Newfound remains of baby dinosaurs tell a fascinating story about the lives of the creatures that used to inhabit the Arctic tens of millions of years ago.
The discoveries, involving mostly baby dinosaur bones and teeth, suggest that dinosaurs may have survived far north in Alaska for the entire year and laid eggs there, even though previous theories held that they likely migrated south to warmer areas during the harsh winter.
“Not only were they capable of living there during the summer, somehow, but they’re actually reproducing up there — and not just one or two species but several different species, meat and plant eaters alike,” said University of Alaska Museum of the North director Pat Druckenmiller, who worked on the findings.
A baby dinosaur didn’t hatch until as many as five months after the egg was laid, he said. That means baby dinosaurs were just hatching by early fall — giving them a tiny window to begin migrating before winter set in.
By that time, Druckenmiller said, it’s hard to imagine such a small, little dinosaur traveling on such a long journey south.
“They just didn’t have time to migrate, so they had to be there year round,” said Greg Erickson, a Florida State University professor who worked on the research. “There was no choice, it’s just not possible.”
[Dinosaurs once strode the Bering Land Bridge]
Researchers found hundreds of specimens from baby dinosaurs at sites along the Colville River in northern Alaska, including some that were hatchlings as well as embryos.
The research is a culmination of over a decade’s worth of work. And it’s tedious. Researchers drove from Fairbanks up to Prudhoe Bay before they hopped into a plane or helicopter to land on a gravel bar in the Colville River, then traveled by boat to their research sites.
From there, they found what Druckenmiller called “little gold mines,” or small deposits with a particular look that have a high number of bones, teeth and other fossils. Researchers then excavated the bones and saved the sediment before washing and screening it.
“We save every particle of sediment larger than half a millimeter,” Druckenmiller said. “That’s tiny stuff.”

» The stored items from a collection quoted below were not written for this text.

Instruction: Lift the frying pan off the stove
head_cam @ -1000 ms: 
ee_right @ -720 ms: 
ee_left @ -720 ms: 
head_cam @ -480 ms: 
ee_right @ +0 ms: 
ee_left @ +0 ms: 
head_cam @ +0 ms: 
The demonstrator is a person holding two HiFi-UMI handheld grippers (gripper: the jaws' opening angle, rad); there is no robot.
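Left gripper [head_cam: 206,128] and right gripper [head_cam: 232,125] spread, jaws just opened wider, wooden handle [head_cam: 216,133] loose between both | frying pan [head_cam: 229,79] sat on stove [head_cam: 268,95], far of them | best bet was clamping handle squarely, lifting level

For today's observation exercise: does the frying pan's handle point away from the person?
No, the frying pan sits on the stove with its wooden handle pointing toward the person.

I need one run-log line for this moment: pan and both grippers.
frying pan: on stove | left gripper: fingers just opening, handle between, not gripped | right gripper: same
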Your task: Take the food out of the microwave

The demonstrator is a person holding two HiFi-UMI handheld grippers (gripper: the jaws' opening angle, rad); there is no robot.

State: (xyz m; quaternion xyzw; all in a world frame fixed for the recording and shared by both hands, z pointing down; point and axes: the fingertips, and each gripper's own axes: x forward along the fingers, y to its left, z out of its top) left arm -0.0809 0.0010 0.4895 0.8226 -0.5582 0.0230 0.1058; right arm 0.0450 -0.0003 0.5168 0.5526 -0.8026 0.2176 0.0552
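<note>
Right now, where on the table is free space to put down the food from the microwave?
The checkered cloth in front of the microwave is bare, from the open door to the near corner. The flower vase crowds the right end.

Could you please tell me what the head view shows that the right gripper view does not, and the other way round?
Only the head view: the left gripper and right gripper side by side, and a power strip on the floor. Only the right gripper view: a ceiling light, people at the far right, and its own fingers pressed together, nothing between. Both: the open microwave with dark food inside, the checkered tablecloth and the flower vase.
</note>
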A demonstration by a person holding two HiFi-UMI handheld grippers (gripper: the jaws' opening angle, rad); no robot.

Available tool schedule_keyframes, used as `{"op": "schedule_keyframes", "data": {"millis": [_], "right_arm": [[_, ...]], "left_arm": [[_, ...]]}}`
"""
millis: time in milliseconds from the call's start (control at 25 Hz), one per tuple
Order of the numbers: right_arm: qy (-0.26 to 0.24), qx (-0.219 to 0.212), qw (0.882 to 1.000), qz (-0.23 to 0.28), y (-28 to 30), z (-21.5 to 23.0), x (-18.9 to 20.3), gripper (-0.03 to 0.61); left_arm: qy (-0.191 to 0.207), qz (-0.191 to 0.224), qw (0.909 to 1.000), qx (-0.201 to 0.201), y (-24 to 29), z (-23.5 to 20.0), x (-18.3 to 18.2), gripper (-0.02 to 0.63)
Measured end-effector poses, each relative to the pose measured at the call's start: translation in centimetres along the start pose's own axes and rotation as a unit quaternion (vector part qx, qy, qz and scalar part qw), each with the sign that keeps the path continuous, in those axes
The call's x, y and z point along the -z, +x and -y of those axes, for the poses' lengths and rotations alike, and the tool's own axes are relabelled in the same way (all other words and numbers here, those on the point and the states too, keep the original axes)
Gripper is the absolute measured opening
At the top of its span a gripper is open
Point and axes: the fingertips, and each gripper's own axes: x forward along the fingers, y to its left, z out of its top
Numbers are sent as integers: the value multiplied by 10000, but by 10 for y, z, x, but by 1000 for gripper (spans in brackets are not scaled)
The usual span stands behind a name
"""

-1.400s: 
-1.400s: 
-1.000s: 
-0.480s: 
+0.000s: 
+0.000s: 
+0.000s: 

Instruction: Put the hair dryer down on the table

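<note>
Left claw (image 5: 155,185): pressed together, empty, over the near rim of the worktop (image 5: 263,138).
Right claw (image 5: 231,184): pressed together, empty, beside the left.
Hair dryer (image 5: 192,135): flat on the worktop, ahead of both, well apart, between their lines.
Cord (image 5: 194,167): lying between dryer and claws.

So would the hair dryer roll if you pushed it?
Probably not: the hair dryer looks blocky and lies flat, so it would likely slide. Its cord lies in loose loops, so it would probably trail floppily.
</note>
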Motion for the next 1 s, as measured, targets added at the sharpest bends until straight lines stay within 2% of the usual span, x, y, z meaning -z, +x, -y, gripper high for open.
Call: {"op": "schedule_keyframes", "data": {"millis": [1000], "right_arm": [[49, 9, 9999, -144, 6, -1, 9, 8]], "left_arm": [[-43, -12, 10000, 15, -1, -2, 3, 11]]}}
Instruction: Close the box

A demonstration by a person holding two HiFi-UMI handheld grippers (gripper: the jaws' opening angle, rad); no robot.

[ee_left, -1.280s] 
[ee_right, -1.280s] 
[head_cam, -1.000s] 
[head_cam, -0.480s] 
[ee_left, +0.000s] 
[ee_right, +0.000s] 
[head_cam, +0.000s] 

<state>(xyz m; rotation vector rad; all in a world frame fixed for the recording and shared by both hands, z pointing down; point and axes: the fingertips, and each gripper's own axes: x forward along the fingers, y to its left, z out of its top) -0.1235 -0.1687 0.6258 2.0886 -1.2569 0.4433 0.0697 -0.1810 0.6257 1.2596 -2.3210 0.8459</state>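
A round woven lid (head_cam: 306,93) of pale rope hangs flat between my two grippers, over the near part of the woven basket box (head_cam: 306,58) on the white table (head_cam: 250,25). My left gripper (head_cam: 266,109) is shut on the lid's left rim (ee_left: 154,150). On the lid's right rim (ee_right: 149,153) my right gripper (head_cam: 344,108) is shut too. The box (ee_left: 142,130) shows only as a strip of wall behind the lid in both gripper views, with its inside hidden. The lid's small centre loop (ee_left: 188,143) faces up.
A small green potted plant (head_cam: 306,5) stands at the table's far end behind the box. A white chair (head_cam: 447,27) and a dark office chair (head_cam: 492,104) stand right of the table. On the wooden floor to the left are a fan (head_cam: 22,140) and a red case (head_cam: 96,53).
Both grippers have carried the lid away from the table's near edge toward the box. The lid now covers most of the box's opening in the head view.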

Back at the lab, researchers then looked through a microscope for more small teeth — some of which could fit easily on the head of a pin, he said.

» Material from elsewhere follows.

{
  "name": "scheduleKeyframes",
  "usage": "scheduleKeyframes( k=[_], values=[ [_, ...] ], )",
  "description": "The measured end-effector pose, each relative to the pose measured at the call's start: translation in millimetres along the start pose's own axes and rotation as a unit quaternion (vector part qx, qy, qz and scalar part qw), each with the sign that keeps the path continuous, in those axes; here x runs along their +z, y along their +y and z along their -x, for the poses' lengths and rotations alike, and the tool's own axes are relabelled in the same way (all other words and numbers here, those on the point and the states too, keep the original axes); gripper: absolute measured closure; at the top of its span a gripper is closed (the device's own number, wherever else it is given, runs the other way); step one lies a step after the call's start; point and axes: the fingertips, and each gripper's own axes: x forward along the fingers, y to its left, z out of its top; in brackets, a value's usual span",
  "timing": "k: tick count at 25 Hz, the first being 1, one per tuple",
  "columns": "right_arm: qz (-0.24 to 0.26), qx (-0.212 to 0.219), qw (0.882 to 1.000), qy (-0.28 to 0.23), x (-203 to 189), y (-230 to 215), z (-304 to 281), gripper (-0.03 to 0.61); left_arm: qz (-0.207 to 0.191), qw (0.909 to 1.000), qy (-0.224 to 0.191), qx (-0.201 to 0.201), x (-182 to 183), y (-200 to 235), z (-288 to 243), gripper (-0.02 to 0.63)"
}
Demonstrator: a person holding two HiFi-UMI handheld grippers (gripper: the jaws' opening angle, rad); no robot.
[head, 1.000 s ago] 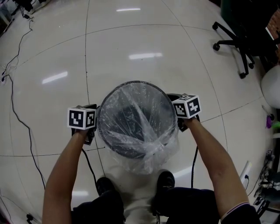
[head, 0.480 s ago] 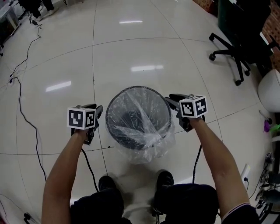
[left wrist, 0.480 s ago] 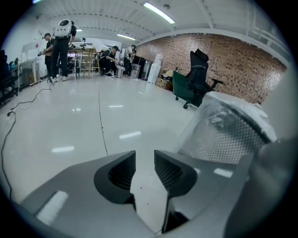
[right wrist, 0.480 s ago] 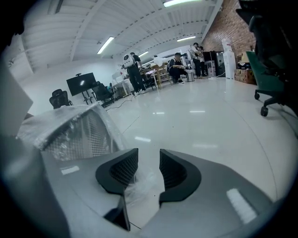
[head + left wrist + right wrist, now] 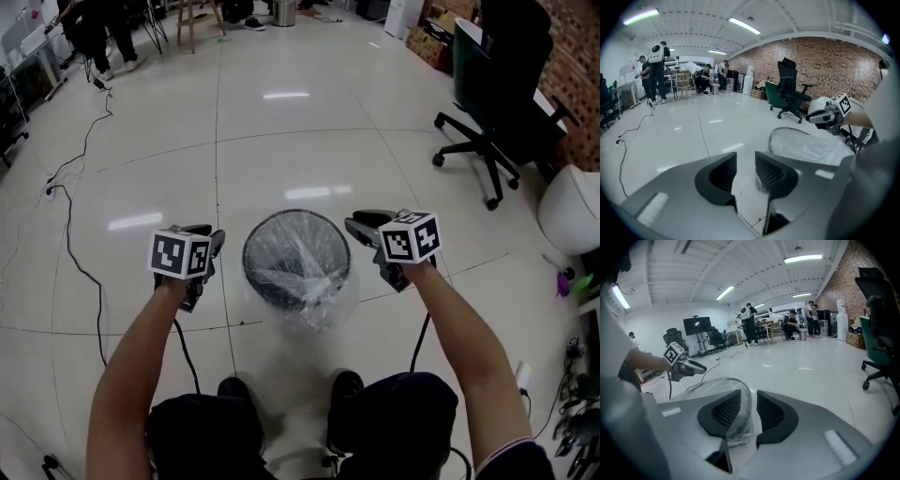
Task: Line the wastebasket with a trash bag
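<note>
A round dark wastebasket (image 5: 251,251) stands on the floor, and a clear trash bag (image 5: 302,261) lines it and drapes over the near rim. My left gripper (image 5: 214,242) hovers above and left of it, open, with only floor between its jaws (image 5: 746,164). Up at the basket's right, my right gripper (image 5: 358,225) has its jaws closing with nothing gripped. In the right gripper view (image 5: 748,406) the bagged rim (image 5: 717,384) shows beyond the gap, apart from the pads. Each gripper sees the other across the basket.
A black office chair (image 5: 487,122) stands at the back right, with a white rounded object (image 5: 567,206) near it. Cables (image 5: 75,253) trail across the glossy floor at the left. The person's shoes (image 5: 234,389) are just behind the basket. People and tables (image 5: 656,65) fill the far end.
Both grippers have risen well above the basket, which now looks smaller and lower. They have let go of the bag's edge, and the bag stays draped over the rim.
</note>
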Motion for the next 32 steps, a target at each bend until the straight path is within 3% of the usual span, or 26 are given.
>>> scheduleKeyframes(
  k=[5,10,11,13,16,25,30,32],
  values=[
    [0.033,0.051,0.998,0.009,6.2,65.5,10.5,0.471,-0.025,0.9997,-0.005,-0.006,9.2,-21.8,33.6,0.492],
    [0.057,0.060,0.996,0.024,2.6,98.8,17.9,0.493,-0.040,0.9991,-0.008,-0.006,8.3,-44.8,53.5,0.499],
    [0.062,0.062,0.996,0.027,1.8,104.3,20.6,0.509,-0.044,0.9990,-0.008,-0.007,8.2,-51.2,56.2,0.507],
    [0.069,0.072,0.994,0.036,-2.5,116.4,25.1,0.525,-0.054,0.9985,-0.008,-0.009,7.7,-64.9,60.0,0.588],
    [0.070,0.094,0.991,0.059,-14.4,133.7,27.2,0.501,-0.071,0.9973,-0.005,-0.015,5.0,-83.0,62.9,0.601],
    [0.077,0.086,0.989,0.097,-35.5,140.4,18.9,0.483,-0.073,0.9969,-0.004,-0.028,-4.4,-96.8,61.3,0.601],
    [0.079,0.081,0.987,0.112,-46.2,137.1,14.8,0.568,-0.068,0.9971,-0.003,-0.035,-9.1,-97.3,59.0,0.601],
    [0.080,0.084,0.987,0.113,-46.8,136.9,12.9,0.572,-0.066,0.9972,-0.002,-0.035,-10.0,-95.0,58.7,0.601]
  ],
)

Such small teeth are really hard to find, which makes the work impressive, said Michael D’Emic, an associate professor of biology at Adelphi University who studies the dinosaur teeth and bones but did not work on the study.
Winter in the Arctic when the dinosaurs were alive was a bit warmer than it is now, somewhat like Juneau’s current climate, Druckenmiller said. There were freezing temperatures and presumably snow, he said.

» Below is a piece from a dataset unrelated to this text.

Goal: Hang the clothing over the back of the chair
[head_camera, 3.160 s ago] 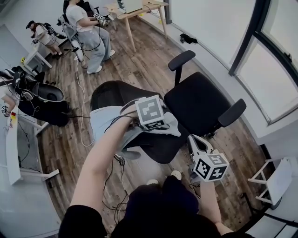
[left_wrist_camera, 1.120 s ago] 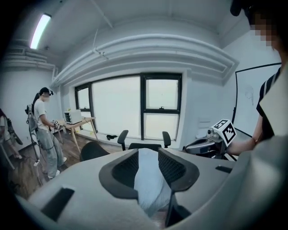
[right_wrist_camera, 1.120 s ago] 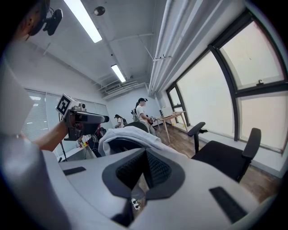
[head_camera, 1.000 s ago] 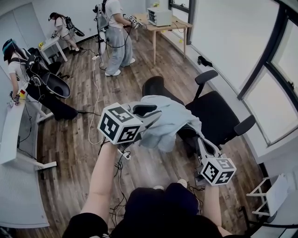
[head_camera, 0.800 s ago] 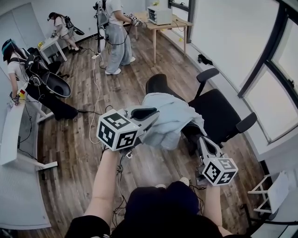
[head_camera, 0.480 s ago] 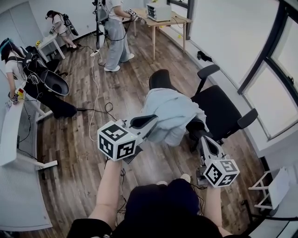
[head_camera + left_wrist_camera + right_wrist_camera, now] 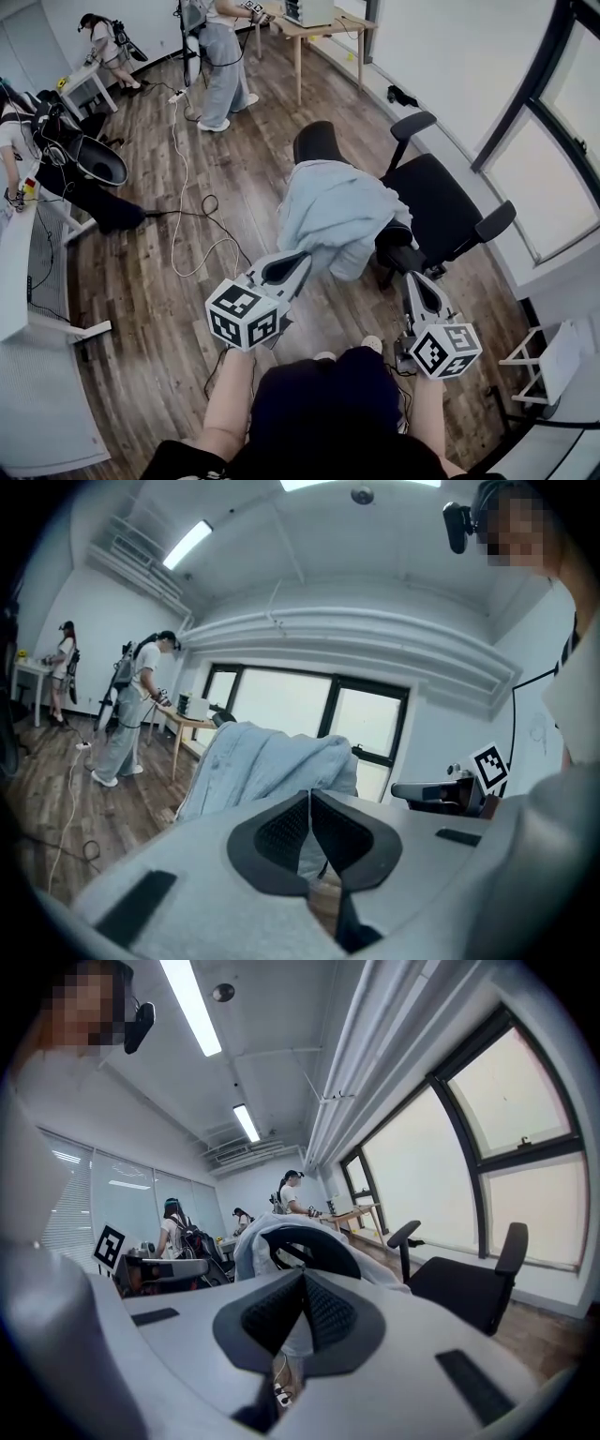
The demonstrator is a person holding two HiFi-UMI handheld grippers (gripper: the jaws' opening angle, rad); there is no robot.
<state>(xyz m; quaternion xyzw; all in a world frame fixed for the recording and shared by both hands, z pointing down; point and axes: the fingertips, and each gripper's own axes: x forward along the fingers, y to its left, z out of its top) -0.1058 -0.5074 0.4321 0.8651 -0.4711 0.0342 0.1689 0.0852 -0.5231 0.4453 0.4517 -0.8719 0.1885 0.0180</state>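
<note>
A light blue garment (image 7: 330, 214) hangs draped over the back of the black office chair (image 7: 437, 199), covering most of the backrest below the headrest (image 7: 316, 141). My left gripper (image 7: 302, 256) is shut and empty, drawn back from the cloth over the wooden floor. In the left gripper view its jaws (image 7: 310, 800) meet, with the garment (image 7: 265, 761) ahead and apart from them. The right gripper (image 7: 411, 278) is shut too, holding nothing, near the chair base. Its view shows the closed gripper (image 7: 303, 1277), the draped chair back (image 7: 314, 1249) and the seat (image 7: 459, 1288).
Cables (image 7: 202, 246) snake across the floor left of the chair. Another dark chair (image 7: 92, 169) and a white desk (image 7: 17, 272) stand at the left. People work by a wooden table (image 7: 319, 21) at the far end. Windows line the right wall, with a white stand (image 7: 555, 361).
The left gripper has let go of the garment, shut, and drawn back toward me and down. The garment now rests on the chair back alone. The right gripper shifted slightly.
</note>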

Plus, winter meant three or four months of total darkness with little in the way of vegetation to eat.
That’s why this research asks more questions than it answers, Erickson said.
How exactly did the dinosaurs survive the cold and the dark months?
That’s yet to be known, Erickson said, though he speculated some smaller dinosaurs may have burrowed underground to hibernate.
But that leaves the question of how the bigger dinosaurs stayed alive through winter.
He guessed that perhaps the larger dinosaurs fasted in winter or may have done what musk ox or moose do in the winter these days, scrounging for things like bark, rotting wood, ferns or moss.
He also said he suspected some dinosaurs up north may have had thick feathers to keep warm, though it’s really all speculation at this point.
The new research, detailed in the journal Current Biology, also adds evidence to the idea that the dinosaurs may have been warm-blooded in order to live in such cold environments, Erickson said.
“We know they could live in desert environments. We know they could live in very tropical environments,” Erickson said. “Now, we know that they can also tolerate pretty darn cold environments, too.”